Introductory note: Wamunzo is a choreographic work by Zab Maboungou and Compagnie Danse Nyata Nyata, which has been touring since 2018.
Jody: I’ve been wanting to interview the two of you for Montréal Serai for some time now, because the kind of music you create and perform is so distinctive.
For one thing, you are doing contemporary music – and contemporary dance – that is rooted in traditional African music and dance, and in the entire body of thought and reflection that has gone into those centuries of music and dance.
For another, your relationship to music is so multifaceted. First of all, Zab, you’re not just a dancer-composer, you’re also the choreographer, artistic director and founder of Nyata Nyata, and also the mother of Elli.
And Elli, even before you were born, you were immersed in this music – literally bathing in this music.
Also, you are both in a very multicultural urban environment. You tap into an array of different perspectives that not everyone can call on as artists and musicians. Some Indigenous artists and other creators from deep-rooted cultures are striving to respect cultural and ancestral traditions and make them theirs, right now, like you are.
I’m interested to know what that’s like for you, because it seems to me that there are certain responsibilities involved.

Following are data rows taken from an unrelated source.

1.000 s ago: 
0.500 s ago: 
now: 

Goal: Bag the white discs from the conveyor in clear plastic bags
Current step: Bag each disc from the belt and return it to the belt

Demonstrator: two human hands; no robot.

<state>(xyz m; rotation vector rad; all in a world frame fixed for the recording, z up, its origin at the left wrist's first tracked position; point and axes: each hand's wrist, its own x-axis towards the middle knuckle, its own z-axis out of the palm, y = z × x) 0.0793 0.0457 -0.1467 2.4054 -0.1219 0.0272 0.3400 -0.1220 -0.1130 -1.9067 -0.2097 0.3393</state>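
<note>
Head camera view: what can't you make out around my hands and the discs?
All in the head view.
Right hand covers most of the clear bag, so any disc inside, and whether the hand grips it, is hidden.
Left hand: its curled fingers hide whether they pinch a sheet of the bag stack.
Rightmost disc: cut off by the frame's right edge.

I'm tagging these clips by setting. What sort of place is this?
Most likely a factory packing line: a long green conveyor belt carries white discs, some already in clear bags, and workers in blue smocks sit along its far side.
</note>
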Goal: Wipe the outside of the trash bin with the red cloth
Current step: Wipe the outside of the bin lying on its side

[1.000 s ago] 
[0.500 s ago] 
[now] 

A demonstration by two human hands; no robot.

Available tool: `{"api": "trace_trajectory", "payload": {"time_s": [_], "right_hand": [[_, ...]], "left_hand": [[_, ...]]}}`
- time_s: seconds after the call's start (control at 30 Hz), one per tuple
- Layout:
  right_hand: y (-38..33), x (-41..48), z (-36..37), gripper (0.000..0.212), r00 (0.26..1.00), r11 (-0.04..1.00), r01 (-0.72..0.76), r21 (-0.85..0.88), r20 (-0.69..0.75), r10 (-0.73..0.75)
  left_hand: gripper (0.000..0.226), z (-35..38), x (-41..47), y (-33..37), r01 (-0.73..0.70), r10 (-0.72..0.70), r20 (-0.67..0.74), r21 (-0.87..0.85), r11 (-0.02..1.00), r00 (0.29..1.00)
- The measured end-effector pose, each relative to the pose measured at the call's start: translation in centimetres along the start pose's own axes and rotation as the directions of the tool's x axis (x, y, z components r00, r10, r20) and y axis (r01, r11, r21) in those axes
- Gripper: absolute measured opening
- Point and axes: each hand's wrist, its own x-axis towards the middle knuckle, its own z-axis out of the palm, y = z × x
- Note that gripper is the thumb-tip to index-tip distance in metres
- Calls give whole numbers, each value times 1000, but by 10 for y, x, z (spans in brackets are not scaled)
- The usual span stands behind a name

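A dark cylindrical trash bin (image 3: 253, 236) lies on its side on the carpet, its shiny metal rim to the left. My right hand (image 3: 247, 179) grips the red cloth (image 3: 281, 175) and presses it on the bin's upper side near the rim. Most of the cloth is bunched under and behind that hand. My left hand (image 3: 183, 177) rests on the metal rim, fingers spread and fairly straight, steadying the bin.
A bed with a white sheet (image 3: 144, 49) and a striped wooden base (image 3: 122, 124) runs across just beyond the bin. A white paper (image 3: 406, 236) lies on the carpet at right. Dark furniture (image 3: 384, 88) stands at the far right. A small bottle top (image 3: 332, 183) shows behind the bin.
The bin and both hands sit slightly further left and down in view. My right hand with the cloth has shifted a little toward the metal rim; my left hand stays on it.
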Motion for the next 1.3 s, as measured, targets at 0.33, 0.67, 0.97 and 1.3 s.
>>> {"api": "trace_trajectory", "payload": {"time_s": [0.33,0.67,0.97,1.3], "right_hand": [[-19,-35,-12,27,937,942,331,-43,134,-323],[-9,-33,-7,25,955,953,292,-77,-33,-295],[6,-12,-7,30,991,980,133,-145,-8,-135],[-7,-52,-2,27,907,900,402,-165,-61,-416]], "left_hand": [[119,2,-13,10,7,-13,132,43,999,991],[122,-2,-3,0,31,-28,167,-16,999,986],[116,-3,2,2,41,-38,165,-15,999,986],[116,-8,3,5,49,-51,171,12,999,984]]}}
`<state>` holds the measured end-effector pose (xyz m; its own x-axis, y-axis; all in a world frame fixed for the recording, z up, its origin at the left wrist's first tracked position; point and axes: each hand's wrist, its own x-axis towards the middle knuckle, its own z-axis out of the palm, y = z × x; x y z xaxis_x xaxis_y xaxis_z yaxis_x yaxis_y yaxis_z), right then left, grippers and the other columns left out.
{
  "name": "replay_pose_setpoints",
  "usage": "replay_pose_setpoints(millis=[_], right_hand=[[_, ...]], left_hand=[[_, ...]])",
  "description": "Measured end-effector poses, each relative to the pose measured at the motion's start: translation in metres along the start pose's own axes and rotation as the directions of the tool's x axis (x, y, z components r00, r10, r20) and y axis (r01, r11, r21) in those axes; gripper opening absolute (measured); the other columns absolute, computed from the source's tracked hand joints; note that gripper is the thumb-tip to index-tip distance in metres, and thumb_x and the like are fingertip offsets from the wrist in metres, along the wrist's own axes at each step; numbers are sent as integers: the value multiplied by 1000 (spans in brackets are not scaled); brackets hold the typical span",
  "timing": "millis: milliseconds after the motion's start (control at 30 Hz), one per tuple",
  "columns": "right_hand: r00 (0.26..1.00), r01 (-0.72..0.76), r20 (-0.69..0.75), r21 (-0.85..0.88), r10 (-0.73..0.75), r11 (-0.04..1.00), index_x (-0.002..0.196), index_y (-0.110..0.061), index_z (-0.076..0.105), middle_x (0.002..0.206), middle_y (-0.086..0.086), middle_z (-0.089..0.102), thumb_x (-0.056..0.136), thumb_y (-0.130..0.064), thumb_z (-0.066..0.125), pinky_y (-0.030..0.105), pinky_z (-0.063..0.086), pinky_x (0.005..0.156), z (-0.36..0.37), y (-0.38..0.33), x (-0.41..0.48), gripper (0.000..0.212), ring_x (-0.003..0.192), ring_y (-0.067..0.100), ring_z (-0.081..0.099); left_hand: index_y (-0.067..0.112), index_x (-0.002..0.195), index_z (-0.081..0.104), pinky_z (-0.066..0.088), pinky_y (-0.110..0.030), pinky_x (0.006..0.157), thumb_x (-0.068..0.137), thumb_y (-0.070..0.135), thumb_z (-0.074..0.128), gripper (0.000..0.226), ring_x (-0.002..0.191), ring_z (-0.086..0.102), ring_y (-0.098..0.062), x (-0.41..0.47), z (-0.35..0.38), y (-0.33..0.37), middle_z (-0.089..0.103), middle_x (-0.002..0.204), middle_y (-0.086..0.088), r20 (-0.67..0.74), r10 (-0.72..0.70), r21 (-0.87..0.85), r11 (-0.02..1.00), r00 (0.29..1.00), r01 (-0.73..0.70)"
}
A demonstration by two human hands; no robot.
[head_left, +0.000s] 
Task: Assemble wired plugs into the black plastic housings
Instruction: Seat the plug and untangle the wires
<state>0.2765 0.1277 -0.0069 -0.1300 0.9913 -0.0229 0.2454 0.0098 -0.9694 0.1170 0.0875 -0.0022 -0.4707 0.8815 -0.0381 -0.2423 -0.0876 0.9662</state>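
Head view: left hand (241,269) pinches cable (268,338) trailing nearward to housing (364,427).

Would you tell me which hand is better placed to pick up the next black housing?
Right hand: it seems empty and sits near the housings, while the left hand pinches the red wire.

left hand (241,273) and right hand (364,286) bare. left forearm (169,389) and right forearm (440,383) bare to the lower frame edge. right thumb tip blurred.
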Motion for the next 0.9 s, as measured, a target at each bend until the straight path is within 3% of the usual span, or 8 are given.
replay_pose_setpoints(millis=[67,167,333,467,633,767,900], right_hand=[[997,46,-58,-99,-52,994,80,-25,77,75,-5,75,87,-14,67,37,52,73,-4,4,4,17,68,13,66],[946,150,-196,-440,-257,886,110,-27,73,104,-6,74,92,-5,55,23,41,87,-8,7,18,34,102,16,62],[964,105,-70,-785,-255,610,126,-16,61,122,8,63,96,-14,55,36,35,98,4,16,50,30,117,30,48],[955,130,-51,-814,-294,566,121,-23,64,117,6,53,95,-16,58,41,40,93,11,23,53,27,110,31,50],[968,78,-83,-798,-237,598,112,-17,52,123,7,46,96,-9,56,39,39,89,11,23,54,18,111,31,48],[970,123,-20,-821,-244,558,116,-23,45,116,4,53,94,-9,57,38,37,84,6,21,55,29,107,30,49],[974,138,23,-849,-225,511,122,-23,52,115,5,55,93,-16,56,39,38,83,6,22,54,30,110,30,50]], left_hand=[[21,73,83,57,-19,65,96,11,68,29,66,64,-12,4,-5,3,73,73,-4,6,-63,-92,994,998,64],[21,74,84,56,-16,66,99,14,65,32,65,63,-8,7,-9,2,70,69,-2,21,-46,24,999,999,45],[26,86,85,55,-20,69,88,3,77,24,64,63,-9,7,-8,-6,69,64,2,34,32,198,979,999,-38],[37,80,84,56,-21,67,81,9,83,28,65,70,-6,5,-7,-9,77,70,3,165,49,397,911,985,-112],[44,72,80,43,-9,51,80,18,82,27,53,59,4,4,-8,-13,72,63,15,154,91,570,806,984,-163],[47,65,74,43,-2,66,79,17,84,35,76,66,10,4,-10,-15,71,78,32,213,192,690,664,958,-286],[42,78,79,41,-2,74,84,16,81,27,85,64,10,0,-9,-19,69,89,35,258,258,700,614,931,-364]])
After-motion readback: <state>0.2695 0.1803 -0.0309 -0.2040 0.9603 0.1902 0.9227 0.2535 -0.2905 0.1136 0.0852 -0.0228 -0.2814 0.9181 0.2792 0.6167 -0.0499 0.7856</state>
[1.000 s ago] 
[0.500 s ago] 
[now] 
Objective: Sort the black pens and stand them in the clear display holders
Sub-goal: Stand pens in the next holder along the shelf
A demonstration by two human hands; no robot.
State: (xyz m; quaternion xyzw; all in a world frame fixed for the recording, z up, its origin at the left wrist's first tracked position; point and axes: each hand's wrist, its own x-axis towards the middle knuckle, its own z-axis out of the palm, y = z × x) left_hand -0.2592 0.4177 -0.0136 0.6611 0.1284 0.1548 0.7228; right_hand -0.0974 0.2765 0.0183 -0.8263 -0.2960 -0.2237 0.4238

As well, you’re using the most ancient instruments – our selves, our bodies, our breath, our skin – and you’re creating music on drums, which are ancient instruments that also use skin. There’s something very physical and at the same time, because it’s skin, something related to protection there… There’s a whole element of spirituality involved – very deep cultural roots – and at the same time, very contemporary urban elements.
How do you feel about all of that?
Zab: I want to thank you for that introduction, which was just beautiful. Just gorgeous! You really put your finger on how, as human beings, when we practise the kinds of art that we do – dance, music, singing – these are arts of the body, which live in and through the body. These are arts that love the body and are not afraid of it. The way you speak about it makes me think that you know there’s nothing much more than that (laughing). You know?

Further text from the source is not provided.